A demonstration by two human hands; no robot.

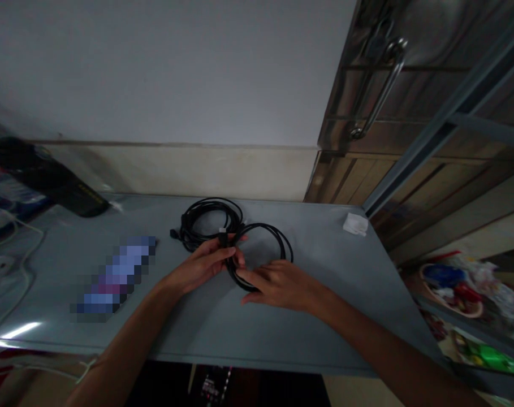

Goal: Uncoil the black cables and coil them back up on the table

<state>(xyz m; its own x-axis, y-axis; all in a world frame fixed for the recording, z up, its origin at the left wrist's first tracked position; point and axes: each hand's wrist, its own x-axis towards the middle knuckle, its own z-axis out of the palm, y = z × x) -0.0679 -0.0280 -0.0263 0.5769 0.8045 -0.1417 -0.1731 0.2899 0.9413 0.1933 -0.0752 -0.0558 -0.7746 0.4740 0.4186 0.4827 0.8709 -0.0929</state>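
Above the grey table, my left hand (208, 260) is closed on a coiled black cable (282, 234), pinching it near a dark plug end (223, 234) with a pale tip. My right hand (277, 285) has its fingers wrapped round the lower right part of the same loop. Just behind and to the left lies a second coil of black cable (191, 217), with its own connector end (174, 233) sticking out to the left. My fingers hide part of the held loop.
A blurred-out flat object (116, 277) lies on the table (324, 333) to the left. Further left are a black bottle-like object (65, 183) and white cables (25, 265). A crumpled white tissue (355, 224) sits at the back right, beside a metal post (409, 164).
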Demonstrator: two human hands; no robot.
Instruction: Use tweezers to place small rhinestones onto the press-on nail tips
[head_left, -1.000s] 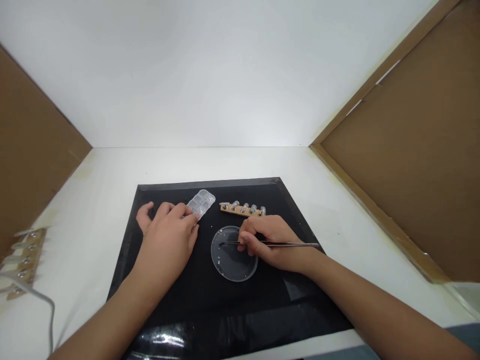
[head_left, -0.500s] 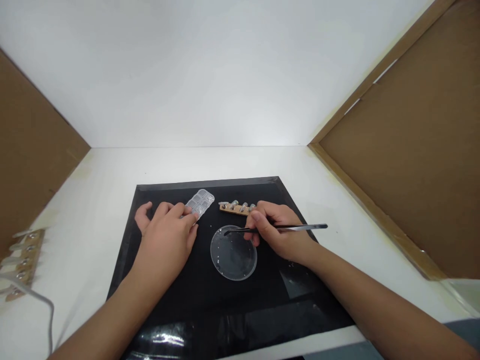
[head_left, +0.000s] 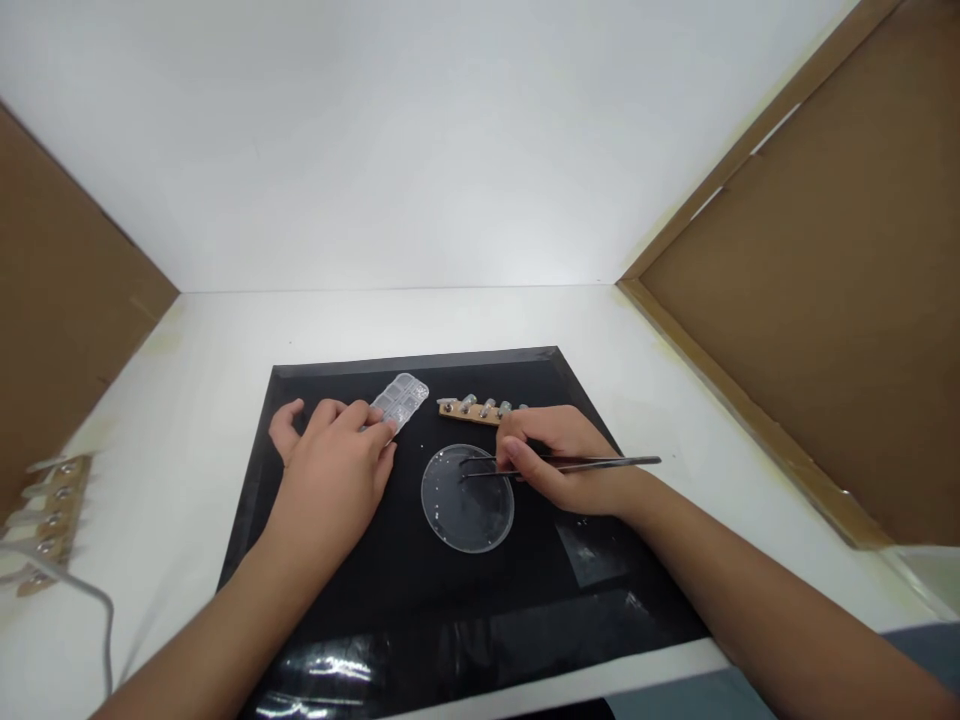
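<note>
My right hand (head_left: 559, 455) grips dark metal tweezers (head_left: 600, 462) level over a round clear dish (head_left: 469, 515). Their two tips stand apart above the dish's upper part, and I cannot make out anything between them. Tiny pale specks are scattered in the dish, most along its left side. My left hand (head_left: 330, 465) rests on the near end of a clear plastic compartment box (head_left: 401, 397), its fingers bent over the edge and covering that end. Small bits show in some compartments. Just beyond my right hand lies a wooden strip (head_left: 472, 411) bearing several nail tips.
Beneath everything is a black mat (head_left: 352, 590) on a white table (head_left: 172, 480). A clear film piece (head_left: 592, 555) lies right of the dish. Far left are another strip with nail tips (head_left: 56, 515) and a grey cable (head_left: 101, 600). Brown boards (head_left: 825, 280) rise at both sides.
The tweezers' tips have spread apart and shifted slightly right over the dish. My right hand has moved a little right, uncovering more of the nail-tip strip. My left hand stays on the box.
</note>
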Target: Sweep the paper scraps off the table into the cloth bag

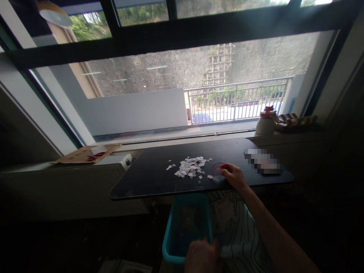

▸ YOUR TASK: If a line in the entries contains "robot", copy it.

▸ ANSWER SECTION:
A demonstration by two human hands; no robot.
Demonstrator: two human hands; no robot.

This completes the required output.